Step 12: System Development: Programming the System Part 1
One of the most challenging parts of this system is the programming. When I had first gotten the Kinect to play around with it, I installed a program called RTAB Map which takes the data stream from the Kinect and converts it into a point cloud. With the point cloud, it created a 3D image that can be rotated so see the depth of where all of the objects are. After playing around with it for a while and adjusting all of the settings, I decided to install some software on the Raspberry Pi to allow me to see the data stream from the Kinect. The last two images above show what the Raspberry Pi can produce at about 15-20 frames per second.
Step 13: System Development: Programming the System Part 2
I implemented OpenCV in my program because after doing some research on how the library works, I figured that I could split the 3D point cloud from the Raspberry Pi into many different layers. The first program that I made was simple as it split a 3D point cloud into different layers so that I could examine how the program could work. Then I found all the objects by finding "blobs" of points in a certain distance away from the user and marked them with a red circle so that I could see if the Raspberry Pi could disregard small objects such as leaves or snow. The third program incorporates the live stream from the Kinect rather than just a still 3D point cloud used in the previous two programs. The final program adds the sound when finding the object in the proximity of the user.
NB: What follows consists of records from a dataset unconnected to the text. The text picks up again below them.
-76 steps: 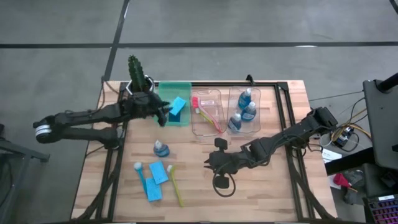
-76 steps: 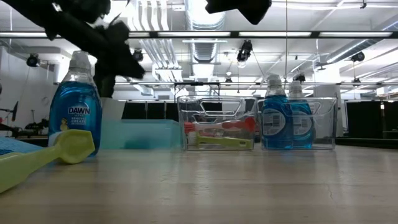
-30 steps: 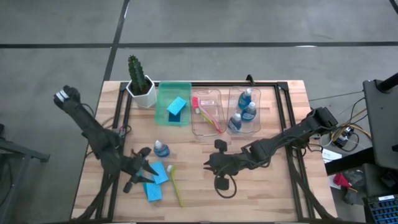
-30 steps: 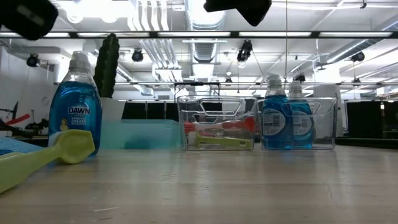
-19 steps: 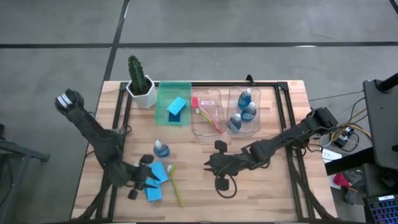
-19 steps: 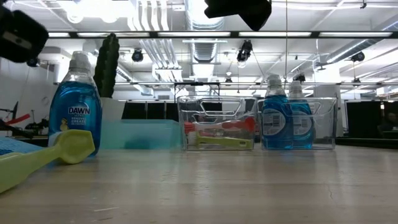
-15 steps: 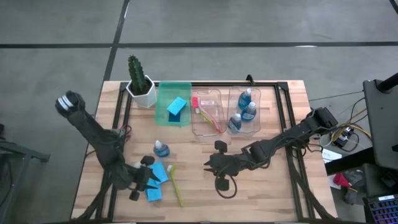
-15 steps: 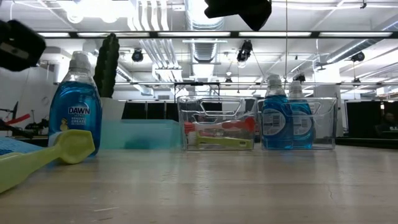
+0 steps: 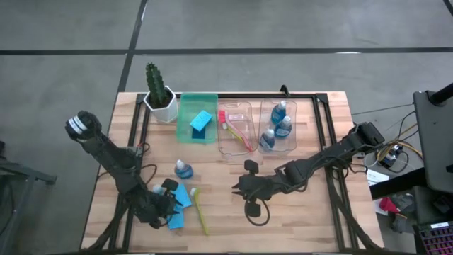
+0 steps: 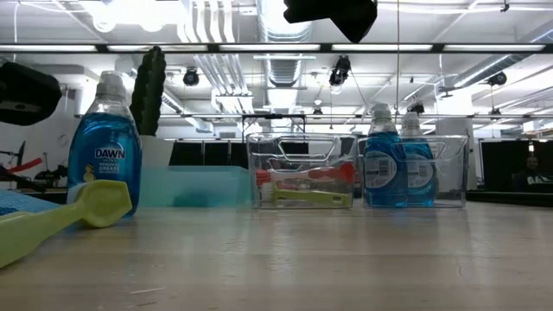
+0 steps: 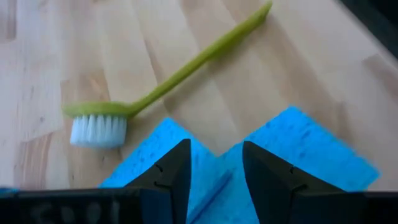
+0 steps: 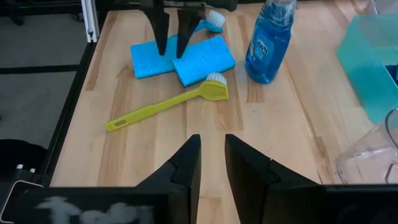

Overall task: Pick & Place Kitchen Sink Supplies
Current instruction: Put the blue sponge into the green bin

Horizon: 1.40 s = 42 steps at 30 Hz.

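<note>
From above, I see my left gripper (image 9: 168,202) low over the two blue sponges (image 9: 178,207) near the table's front left, beside the yellow-green brush (image 9: 200,211); my right gripper (image 9: 241,188) waits mid-table. Level view: a soap bottle (image 10: 104,155) stands left. Left wrist: fingers (image 11: 173,173) parted, empty, straddling the sponges' meeting edges. Right wrist: fingers (image 12: 186,163) slightly apart, holding nothing, facing brush, sponges and bottle.
</note>
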Available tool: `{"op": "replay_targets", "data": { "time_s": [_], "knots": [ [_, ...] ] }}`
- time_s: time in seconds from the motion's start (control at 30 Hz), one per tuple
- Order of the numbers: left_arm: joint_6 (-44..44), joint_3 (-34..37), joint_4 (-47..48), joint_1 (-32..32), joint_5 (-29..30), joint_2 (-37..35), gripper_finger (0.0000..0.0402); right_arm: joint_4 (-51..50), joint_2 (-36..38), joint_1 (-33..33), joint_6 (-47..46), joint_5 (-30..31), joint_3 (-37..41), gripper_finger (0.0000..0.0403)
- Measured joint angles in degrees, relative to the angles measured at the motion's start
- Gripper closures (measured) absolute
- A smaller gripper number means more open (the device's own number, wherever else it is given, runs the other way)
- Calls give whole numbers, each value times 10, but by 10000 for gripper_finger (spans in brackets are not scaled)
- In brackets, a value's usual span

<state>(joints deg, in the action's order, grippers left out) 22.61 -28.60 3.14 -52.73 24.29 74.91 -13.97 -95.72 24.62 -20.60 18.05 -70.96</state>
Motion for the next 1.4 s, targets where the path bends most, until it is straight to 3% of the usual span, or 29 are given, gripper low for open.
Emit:
{"op": "replay_targets", "data": {
  "time_s": [0.53,0.67,0.9,1.1,1.4],
  "knots": [
    [-30,0,8,0,20,47,267,15,0,0,2,0,0,322],
    [-28,0,7,0,21,54,298,15,0,0,2,0,0,317],
    [-1,-1,9,1,21,51,391,15,0,0,2,0,0,312],
    [-11,-12,14,1,25,34,399,15,0,0,2,0,0,324],
    [-96,-74,23,1,38,6,401,14,0,0,2,0,0,339]
  ]
}}
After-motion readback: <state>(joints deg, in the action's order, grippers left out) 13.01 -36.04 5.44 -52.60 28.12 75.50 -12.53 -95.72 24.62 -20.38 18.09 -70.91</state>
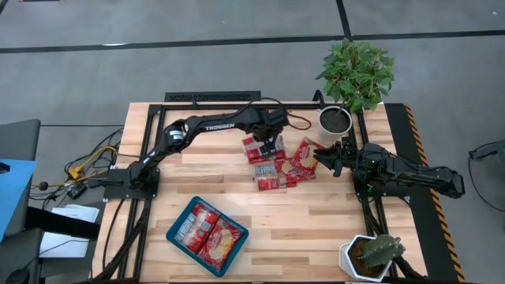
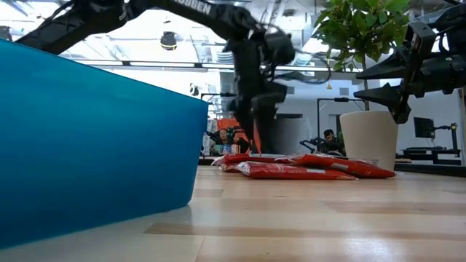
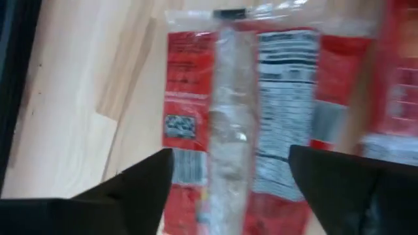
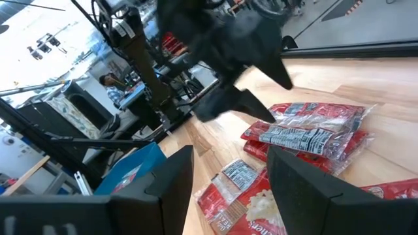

It says how far the object is from the user as well as whether the object is to the left, right, or in front of them.
I included the files and the zipped Raspberry Pi image in the Google Drive folder.
Step 14: Conclusion
After many trials, a final design was selected. I used the Kinect with the Freenect software to create a high-quality depth map. Alongside that, I used an array of sensors which included a LIDAR, a SONAR, an ultrasonic sensor, and a 9 Degrees Of Freedom sensor which significantly increased the accuracy of the object detection. The Raspberry Pi was used to calculate and plot the depth map, find obstacles, and warn the user verbally through the speakers in the sunglasses. My device improved the navigation capabilities for visually-impaired people but could benefit from some future prototypes.
Step 15: Future Designs
In the future, a smaller sensor to replace the Kinect would be ideal to keep cost and weight of the system down. The device could have the ability to recognize faces and could identify people present in the room by comparing to a database of persons known to the user. Another feature would consist of scene description which would differentiate between objects and people and allow the user to pose more specific questions such as who is in the room, what color is the chair, etc… Finally, connecting the device to the internet and using GPS would allow storage of data and continual update of surroundings; this information could be saved for future use to make the calculation process quicker.
Whether it was financial help or ideas that improved my system, I thank everyone who supported me when creating the device!